** Opening Material provided block **
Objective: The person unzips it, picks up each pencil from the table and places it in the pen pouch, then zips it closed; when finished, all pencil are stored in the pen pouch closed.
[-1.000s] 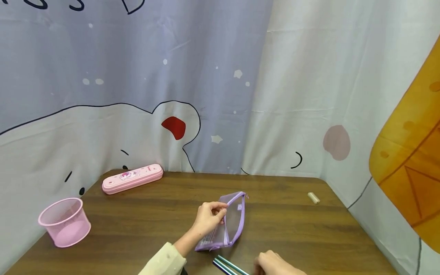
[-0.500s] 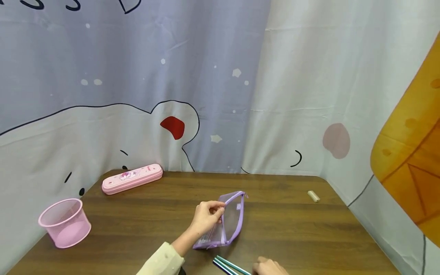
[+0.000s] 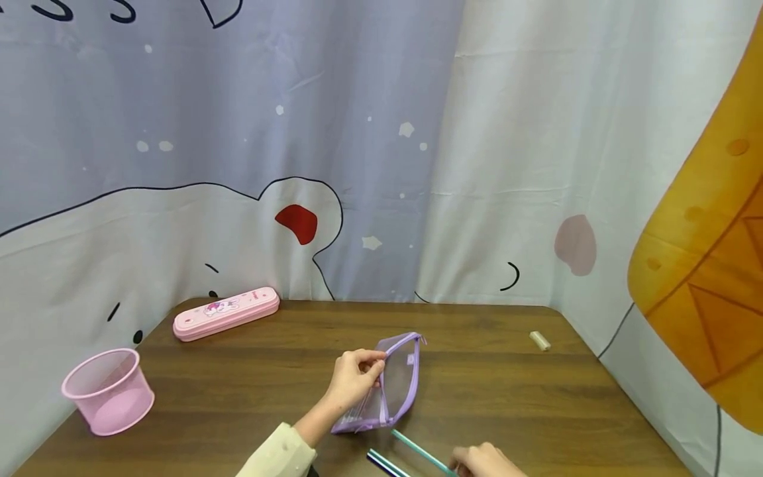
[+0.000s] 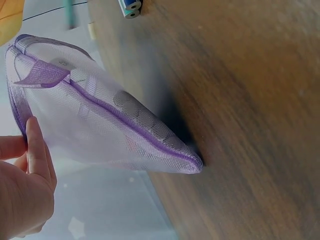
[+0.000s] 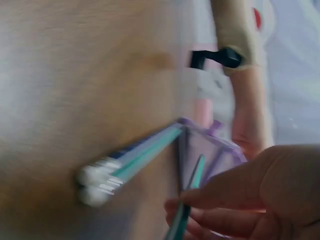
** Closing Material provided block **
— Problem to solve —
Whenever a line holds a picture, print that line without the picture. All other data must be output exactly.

— Output —
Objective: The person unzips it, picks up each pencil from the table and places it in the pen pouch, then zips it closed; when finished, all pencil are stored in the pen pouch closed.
[-1.000s] 
[-0.500s] 
[+0.000s] 
[+0.000s] 
[+0.000s] 

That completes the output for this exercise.